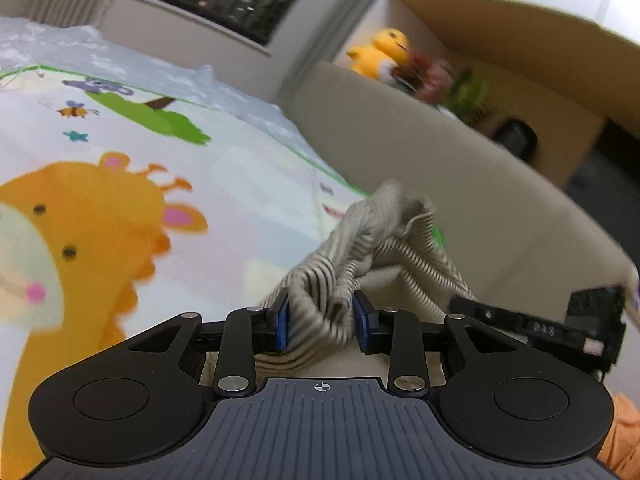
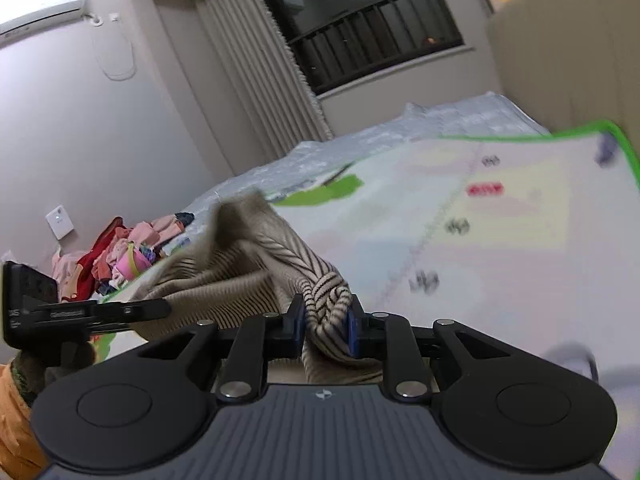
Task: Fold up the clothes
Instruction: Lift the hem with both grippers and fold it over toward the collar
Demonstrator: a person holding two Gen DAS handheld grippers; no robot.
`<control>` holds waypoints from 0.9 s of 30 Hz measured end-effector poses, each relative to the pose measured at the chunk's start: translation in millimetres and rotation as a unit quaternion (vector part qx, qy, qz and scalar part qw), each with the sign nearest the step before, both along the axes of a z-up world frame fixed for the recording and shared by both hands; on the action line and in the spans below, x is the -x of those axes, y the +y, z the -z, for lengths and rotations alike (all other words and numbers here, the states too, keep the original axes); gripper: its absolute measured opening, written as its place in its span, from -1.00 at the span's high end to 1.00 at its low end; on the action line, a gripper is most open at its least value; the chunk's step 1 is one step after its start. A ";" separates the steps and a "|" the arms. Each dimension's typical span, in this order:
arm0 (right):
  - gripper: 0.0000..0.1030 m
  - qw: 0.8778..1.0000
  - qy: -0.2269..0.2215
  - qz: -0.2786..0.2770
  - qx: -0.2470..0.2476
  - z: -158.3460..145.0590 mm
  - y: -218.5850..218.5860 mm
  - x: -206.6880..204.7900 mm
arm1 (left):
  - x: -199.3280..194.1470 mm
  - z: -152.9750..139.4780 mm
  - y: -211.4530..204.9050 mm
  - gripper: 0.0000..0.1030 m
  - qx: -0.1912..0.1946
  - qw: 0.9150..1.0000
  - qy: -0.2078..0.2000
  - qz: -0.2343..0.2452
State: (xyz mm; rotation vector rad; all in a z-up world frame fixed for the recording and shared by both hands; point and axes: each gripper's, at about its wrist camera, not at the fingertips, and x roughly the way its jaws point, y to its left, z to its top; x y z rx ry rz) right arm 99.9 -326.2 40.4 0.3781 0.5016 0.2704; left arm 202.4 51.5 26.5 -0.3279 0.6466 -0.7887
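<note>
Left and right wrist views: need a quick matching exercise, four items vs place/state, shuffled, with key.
Items:
1. striped garment
2. clothes pile
3. yellow plush toy
4. air conditioner

Place or state:
A. high on the wall
B. on a ledge behind the beige headboard
C. at the far edge of the bed
D. pinched in the left gripper and the right gripper

Pairs: 1-D, 2-C, 3-B, 4-A

The left gripper [image 1: 322, 322] is clamping a bunched fold of the striped beige garment [image 1: 372, 248] between its blue pads [image 1: 282, 326]. The garment is hanging above the cartoon play mat [image 1: 120, 184], with the right gripper [image 1: 560, 328] showing beside it.
</note>
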 end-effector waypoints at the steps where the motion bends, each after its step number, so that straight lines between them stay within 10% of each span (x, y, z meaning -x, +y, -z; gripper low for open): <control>1: 0.63 1.000 0.006 0.007 0.001 5.5 1.7 12.8 | 13.0 3.6 2.8 0.34 -0.011 1.000 0.000 0.006; 9: 0.45 0.996 0.052 0.072 0.006 34.5 -10.9 68.6 | 50.8 29.7 35.8 -0.01 -0.066 0.997 0.034 -0.024; 15: -0.03 0.986 0.033 0.109 -0.126 27.2 -43.4 97.2 | 57.4 23.2 70.7 -0.17 -0.032 0.995 0.064 -0.067; 20: -0.26 0.923 0.096 0.095 -0.361 65.3 -56.5 89.8 | 51.7 23.0 73.4 -0.57 0.037 0.991 0.106 -0.068; 24: -0.37 0.871 0.165 0.111 -0.449 103.3 -49.3 69.6 | 42.1 29.8 56.6 -0.65 0.053 0.988 0.133 -0.062; 27: -0.39 0.874 0.181 0.117 -0.435 109.9 -37.7 48.3 | 36.4 38.0 44.8 -0.69 0.050 0.986 0.148 -0.058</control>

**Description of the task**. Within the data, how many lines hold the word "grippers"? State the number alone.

**Reply to the task**. 2